The Moskaubad (English: Moscow Baths) is a public swimming pool in the Wüste district of Osnabrück, Germany. It was first opened in 1926 as an outdoor swimming pool under the name of “Moskau”. In 1933 its name was changed to the “Neustädter Freibad” (New Town Outdoor Pool). In the late 1990s the baths underwent major renovation. Thus, rebuilding work added to them, among other things, a small indoor pool; they were also given back their old name. The outdoor and indoor swimming complex is visited by roughly 250,000 people each year.

== History ==
Planning for the swimming pool began in 1925. Its central element was the tribune, running parallel to the 100m-long pool. Separate baths for women, families and non-swimmers were also added. One notable attraction was the 10m-high diving tower. A heated pool was situated behind the tribune. After only a few months of building work, the outdoor pool's opening ceremony took place on 7 August 1926. At that time it was one of the city's first recreational facilities. The public took to it quickly; barely four weeks later, on 5 September 1926, it had already received 10,000 guests.

The towers at the edges of the tribune were finished later. In 1933 the pool was given the name of “Neustädter Freibad”. Prior to the 1936 Summer Olympics in Berlin the swimming pool was divided into two 25-metre pools and one 50-metre pool. Up until World War II the swimming pool was used as an ice rink on cold winter days. The baths suffered severe damage during the war, primarily from bombs aimed at the nearby railway line – an aerial mine caused the diving tower to collapse. After the war, the British military government had the baths restored; from August 1947 they were usable again.

The increasingly dilapidated and dated condition of the baths led to considerable renovation works in the 1990s. After a lengthy construction period, an extensively redesigned pool complex was reopened to the public in 1997 – the arrangement of the baths had been changed and the ten-meter diving tower replaced with springboards 3m and 1m high. Alongside the pools featured other attractions such as a 76m-long waterslide, a wave pool and a rain grotto.
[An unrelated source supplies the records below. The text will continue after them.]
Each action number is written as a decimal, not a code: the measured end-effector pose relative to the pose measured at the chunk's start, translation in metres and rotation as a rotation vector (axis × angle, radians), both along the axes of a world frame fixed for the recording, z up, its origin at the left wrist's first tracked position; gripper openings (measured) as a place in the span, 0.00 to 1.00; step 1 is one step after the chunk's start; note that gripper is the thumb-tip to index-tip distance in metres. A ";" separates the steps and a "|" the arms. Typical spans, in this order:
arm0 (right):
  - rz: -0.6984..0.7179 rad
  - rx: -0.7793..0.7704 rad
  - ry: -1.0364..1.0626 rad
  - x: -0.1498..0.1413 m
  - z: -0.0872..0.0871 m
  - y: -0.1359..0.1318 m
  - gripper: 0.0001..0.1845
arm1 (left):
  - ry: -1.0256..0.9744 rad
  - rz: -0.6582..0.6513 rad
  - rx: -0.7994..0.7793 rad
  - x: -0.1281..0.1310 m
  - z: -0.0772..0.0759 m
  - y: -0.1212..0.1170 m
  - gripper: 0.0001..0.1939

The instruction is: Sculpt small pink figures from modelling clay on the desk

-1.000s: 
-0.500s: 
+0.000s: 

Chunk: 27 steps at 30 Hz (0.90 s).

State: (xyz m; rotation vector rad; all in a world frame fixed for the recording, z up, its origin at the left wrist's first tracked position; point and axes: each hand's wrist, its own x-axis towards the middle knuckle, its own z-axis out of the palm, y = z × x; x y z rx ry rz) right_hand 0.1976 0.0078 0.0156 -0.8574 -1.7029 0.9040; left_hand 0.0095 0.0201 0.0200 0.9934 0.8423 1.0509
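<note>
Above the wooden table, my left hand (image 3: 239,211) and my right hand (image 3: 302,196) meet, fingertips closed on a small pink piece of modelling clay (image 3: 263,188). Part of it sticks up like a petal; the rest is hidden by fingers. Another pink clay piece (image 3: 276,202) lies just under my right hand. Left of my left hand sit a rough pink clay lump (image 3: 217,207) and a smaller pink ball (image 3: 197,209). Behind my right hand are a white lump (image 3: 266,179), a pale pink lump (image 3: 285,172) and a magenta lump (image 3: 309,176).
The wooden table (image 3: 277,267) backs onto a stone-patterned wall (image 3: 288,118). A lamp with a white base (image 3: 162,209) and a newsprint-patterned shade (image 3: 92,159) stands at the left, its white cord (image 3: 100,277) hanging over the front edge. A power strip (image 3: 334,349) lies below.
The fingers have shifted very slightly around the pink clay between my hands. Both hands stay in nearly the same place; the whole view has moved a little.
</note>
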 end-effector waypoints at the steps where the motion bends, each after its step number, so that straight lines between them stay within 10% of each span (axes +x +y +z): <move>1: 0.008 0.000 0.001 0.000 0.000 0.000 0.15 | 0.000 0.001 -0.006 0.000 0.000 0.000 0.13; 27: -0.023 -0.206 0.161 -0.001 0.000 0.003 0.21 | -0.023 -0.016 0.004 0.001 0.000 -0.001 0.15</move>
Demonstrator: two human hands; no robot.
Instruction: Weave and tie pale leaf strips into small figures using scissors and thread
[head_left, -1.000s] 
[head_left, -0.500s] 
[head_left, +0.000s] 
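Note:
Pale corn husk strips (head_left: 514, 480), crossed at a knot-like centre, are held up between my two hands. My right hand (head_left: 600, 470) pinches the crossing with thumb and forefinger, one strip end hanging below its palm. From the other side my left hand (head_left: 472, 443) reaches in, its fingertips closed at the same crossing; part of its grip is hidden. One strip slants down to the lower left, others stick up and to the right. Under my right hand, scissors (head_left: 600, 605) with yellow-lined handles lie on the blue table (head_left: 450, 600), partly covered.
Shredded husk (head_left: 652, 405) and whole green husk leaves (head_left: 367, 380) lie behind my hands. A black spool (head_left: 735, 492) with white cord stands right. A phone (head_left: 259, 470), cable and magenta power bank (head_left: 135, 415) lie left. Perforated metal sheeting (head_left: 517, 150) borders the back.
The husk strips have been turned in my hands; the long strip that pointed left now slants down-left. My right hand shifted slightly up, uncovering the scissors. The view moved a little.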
A small swimming hall, with a 25m-long pool and a year-round outdoor pool, opened in 1998. During the construction of the swimming hall a bomb from World War II was discovered; it was defused without incident.

== Origins of Name ==
Views differ as to the origins of the name “Moskau” (Moscow). One popular view states that it came from a 19th-century coffee house bearing this name, located on the same site as the later swimming pool. Some also think there might be a connection to Napoleon’s retreat from Russia in 1812. Another possible origin is the Low German term for “moosige Aue” (mossy meadow). The name of the baths is not believed to have any connection to the fact that Russian POWs had to perform labour in the Wüste district during World War I. Local people continue to use the phrase “going to/into Moscow” when referring to visiting the pool.